(New York 1948)
Untitled (Standing Nude)
Signed and dated fischl 2000 at the lower right.
680 x 330 mm. (26 3/4 x 13 in.)
Fischl is particularly fond of the medium of watercolour, which he has used primarily as studies for his prints and paintings. The present sheet, dated 2000, displays a coloured background that is found more often in his watercolours of the late 1990s than in more recent works. As the artist has maintained, ‘Certainly with the watercolors where there are only one or two colors, there is a nice play between the material and its demands and the figure and its demands. I like the tension that exists there. I like the tension between the very thin, very liquid, very transparent watercolor and the dense, muscular, physical body. Drawing is an act of reduction and liberation. With watercolor I am reducing the body to the most minimal language one can use to describe it and at the same time capturing something essential so that the spirit transcends the limitations of the body.’
Born in New York City and raised in Sag Harbour, an affluent town on Long Island, Eric Fischl is one of the finest American painters to emerge from the Neo-Expressionist movement in the 1980s. He studied at Arizona State University and the California Institute of the Arts, where he received his Bachelor of Fine Arts degree in 1972. Two years later he accepted a position as a professor at the Nova Scotia College of Art and Design in Halifax; a post he held from 1974 until he relocated to New York City in 1978. Fischl’s first solo exhibition was held while teaching in Nova Scotia in 1975, and a show at the Edward Thorpe Gallery in New York in 1980 launched his career there.

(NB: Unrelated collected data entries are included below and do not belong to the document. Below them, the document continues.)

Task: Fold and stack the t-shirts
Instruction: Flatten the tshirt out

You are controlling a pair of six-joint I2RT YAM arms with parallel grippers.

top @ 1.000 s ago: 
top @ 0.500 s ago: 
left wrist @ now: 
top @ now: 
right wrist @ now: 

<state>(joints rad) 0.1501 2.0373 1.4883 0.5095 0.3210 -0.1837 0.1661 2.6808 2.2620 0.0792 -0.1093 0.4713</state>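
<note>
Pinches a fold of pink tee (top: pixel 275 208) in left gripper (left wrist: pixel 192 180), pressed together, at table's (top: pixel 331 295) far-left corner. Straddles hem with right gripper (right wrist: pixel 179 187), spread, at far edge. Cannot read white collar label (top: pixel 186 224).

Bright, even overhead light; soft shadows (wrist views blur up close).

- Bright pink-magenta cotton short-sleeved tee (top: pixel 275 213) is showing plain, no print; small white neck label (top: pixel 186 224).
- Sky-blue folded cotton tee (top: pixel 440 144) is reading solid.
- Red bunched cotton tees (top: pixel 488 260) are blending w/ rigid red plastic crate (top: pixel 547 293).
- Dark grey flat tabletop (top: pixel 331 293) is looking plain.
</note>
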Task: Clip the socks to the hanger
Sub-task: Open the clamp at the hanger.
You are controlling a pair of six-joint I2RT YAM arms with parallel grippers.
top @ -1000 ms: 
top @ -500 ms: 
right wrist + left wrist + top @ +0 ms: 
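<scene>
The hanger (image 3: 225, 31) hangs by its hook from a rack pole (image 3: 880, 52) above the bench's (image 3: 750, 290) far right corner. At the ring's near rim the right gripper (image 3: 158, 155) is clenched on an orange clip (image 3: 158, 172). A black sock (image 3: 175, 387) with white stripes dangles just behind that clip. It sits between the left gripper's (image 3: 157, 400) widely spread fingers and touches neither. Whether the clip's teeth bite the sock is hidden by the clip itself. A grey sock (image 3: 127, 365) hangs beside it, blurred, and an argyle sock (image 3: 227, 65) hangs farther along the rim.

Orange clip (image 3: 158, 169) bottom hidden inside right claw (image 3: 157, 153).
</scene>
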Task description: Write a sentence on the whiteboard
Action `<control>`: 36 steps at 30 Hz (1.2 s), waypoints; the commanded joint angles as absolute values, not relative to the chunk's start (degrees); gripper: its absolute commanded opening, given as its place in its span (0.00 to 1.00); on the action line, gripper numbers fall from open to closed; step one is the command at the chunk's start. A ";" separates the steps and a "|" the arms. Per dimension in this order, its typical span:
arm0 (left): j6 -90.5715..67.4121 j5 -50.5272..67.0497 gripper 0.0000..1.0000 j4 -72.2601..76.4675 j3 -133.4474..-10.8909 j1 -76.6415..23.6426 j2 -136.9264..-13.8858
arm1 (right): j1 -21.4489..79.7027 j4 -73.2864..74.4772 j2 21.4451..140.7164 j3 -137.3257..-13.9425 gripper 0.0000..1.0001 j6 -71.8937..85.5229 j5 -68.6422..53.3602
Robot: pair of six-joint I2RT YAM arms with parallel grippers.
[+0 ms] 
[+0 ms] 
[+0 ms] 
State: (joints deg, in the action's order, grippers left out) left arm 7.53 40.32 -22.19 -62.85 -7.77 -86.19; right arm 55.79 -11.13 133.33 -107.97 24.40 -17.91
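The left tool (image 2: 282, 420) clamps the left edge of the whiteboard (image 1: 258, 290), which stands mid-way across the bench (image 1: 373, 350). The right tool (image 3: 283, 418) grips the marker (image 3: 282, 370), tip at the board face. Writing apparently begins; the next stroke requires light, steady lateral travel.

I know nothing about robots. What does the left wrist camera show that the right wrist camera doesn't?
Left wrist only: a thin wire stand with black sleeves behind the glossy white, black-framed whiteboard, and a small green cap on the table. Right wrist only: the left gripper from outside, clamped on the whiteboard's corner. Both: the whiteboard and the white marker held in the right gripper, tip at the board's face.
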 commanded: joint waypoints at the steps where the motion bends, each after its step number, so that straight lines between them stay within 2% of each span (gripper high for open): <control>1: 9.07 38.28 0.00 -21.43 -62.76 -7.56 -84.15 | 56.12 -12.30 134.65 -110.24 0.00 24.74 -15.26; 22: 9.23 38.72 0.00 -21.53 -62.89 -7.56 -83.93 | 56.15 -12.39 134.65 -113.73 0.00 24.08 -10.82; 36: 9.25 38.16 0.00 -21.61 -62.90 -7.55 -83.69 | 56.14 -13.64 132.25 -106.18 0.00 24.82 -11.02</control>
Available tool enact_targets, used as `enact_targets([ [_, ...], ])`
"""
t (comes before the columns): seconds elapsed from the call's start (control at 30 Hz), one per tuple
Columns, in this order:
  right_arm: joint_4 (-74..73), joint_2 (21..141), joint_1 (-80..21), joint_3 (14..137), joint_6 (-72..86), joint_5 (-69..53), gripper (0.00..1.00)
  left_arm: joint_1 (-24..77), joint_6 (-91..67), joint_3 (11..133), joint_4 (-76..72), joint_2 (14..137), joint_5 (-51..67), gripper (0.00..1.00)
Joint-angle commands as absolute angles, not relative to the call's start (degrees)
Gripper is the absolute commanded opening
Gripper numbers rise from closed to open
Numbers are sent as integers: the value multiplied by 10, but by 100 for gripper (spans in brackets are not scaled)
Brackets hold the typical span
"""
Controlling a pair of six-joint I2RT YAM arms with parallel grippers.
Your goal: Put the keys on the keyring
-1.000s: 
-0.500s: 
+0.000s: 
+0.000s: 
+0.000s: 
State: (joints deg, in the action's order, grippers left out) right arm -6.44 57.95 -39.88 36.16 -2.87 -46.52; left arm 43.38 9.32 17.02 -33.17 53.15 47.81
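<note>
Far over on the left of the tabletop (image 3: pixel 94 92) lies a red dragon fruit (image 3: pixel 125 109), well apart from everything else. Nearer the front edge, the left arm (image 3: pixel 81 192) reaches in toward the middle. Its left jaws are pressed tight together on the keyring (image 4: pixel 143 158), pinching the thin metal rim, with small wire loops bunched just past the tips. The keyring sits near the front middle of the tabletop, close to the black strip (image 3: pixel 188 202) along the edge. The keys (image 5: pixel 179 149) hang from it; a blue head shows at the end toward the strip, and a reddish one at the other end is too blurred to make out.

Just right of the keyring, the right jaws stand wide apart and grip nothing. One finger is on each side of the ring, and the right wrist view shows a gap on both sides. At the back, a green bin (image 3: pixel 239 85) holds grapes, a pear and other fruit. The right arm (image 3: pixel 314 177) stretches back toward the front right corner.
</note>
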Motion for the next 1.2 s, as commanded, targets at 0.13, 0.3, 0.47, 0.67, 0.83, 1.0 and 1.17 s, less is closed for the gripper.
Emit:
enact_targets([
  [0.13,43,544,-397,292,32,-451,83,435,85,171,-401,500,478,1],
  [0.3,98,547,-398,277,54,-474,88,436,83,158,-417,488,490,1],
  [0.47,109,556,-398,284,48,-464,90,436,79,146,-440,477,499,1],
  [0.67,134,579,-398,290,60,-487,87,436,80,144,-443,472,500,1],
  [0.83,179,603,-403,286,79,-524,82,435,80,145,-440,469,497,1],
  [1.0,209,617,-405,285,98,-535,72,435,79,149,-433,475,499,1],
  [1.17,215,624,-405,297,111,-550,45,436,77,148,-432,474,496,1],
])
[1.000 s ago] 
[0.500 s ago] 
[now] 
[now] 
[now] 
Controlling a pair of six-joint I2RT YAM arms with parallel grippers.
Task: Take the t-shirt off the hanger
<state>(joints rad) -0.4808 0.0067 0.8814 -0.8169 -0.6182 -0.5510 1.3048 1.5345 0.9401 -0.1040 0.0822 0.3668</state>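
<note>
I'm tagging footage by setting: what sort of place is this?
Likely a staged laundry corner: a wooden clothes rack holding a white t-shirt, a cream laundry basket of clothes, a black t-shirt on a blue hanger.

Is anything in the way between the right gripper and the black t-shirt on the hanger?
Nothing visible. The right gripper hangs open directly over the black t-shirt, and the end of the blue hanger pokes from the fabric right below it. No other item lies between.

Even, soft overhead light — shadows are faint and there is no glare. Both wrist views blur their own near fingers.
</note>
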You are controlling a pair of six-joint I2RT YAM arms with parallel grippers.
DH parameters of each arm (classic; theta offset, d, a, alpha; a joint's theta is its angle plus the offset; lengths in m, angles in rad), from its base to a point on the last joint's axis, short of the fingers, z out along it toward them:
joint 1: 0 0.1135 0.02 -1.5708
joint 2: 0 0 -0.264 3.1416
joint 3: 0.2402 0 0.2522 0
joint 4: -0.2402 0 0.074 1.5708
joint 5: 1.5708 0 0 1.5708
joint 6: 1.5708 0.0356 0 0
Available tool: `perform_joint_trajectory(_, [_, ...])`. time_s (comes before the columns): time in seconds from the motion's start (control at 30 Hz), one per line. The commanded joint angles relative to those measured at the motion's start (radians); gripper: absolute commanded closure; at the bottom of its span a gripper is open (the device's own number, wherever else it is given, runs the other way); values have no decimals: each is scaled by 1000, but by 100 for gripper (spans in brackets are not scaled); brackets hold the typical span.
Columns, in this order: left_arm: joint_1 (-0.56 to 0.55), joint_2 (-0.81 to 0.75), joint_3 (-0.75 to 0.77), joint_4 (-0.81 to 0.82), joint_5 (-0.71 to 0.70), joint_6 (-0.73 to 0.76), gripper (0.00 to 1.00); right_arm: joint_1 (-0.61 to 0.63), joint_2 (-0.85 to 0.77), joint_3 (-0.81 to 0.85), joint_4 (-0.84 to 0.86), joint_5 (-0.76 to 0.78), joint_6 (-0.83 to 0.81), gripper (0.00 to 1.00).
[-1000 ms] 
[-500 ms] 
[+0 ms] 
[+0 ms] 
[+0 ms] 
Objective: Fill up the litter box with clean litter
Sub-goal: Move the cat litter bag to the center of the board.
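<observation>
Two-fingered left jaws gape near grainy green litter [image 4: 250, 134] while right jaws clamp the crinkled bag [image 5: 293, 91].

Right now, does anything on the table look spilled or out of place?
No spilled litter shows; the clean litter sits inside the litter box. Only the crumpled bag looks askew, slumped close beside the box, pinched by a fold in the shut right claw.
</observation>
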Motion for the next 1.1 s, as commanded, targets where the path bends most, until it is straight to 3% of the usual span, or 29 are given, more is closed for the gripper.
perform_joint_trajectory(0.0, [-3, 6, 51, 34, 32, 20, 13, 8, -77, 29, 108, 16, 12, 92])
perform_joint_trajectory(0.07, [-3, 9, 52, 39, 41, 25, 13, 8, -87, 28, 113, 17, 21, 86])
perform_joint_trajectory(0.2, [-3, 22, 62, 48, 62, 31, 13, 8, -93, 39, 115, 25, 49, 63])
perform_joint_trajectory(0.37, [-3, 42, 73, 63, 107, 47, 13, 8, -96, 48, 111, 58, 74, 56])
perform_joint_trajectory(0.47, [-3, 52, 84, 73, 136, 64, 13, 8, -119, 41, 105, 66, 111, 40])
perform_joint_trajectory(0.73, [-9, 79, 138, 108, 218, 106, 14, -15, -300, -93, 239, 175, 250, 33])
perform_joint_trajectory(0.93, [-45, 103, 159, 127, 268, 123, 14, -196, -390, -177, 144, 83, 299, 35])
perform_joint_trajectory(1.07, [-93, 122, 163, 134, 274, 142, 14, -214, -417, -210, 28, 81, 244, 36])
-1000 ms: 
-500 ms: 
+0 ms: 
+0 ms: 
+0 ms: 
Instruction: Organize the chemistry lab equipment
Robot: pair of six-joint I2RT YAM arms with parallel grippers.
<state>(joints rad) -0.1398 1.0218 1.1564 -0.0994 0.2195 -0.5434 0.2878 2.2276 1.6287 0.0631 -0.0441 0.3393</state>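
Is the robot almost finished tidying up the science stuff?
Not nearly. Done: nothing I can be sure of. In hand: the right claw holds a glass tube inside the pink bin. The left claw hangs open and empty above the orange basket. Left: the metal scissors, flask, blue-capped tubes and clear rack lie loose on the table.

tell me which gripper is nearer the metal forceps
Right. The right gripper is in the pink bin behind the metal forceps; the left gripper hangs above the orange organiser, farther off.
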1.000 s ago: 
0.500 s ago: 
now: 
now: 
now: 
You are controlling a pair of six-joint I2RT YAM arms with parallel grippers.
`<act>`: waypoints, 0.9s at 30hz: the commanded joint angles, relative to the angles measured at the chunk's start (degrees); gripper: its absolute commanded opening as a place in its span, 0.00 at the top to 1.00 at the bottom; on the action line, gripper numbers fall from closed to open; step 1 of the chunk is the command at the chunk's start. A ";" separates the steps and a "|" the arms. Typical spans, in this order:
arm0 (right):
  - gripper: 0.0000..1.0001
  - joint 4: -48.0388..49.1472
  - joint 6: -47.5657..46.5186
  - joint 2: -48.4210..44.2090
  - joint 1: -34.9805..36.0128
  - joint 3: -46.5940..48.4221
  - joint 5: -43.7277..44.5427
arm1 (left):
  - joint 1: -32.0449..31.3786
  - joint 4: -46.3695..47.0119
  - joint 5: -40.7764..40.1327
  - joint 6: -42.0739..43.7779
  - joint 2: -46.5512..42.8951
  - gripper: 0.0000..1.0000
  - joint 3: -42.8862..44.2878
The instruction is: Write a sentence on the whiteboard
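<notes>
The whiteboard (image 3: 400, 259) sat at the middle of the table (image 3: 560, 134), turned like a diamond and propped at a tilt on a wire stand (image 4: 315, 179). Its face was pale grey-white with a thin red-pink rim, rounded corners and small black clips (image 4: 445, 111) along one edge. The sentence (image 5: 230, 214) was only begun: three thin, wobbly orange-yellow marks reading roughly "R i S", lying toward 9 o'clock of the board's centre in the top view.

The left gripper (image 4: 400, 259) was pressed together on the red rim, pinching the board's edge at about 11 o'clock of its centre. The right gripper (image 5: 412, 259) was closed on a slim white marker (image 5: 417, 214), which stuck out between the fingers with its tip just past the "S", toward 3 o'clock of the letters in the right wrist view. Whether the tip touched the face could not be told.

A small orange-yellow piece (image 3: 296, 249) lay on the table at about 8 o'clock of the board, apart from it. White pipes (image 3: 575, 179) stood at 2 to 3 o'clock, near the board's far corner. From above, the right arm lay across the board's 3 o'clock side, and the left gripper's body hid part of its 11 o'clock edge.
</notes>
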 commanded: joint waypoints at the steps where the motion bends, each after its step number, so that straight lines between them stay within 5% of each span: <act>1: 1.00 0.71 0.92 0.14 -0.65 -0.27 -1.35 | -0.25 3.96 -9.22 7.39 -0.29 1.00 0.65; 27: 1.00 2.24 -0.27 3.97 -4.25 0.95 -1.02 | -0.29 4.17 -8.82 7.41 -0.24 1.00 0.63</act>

The following year, his controversial presentation of the sizeable painting Bad Boy led to a degree of international renown. Fischl has since had numerous solo exhibitions in galleries and museums across the globe, notably at the Institute of Contemporary Arts in London in 1985 and the Whitney Museum of American Art the following year, as well as later exhibitions at the Baltimore Museum of Art, the Museum of Contemporary Art in Chicago, the Louisiana Museum of Modern Art in Humlebaek, the Musée Cantonal des Beaux-Arts in Lausanne, the Walker Art Center in Minneapolis, the Yale University Art Museum in New Haven, the Saint Louis Museum of Art, the Art Gallery of Ontario in Toronto and elsewhere. Fischl’s work is represented in numerous American, Canadian and European museums.
In the catalogue of an exhibition at the Waddington Gallery in London in 1989, the artist’s impact on the art world was noted: ‘When Fischl first entered prominence and notoriety as an artist – the initial shock of his subject matter, its patently sexual material, apart – the most astonishing feature was his willingness to conceive of the power of painting to tell stories, to be a form of fiction.’
Although Fischl is best known for his provocative and large-scale paintings, he is a prolific and talented artist across several media, including photography and printmaking as well as sculpture, and has also worked on projects from artist’s books to stage designs. Characteristic of all of his work, in whatever medium, is an abiding interest in the human figure. However, as the artist has stated, ‘I make a distinction between “pose” and “posture”. I am not interested in poses. That is an abstraction. It is a concern of formalists. I am interested in posture. Posture is the shape the body takes with the accumulation of experience. Posture reveals in very explicit and precise terms the relationship an individual has with their soul. Posture is the externalization of the internal conflict we all experience.’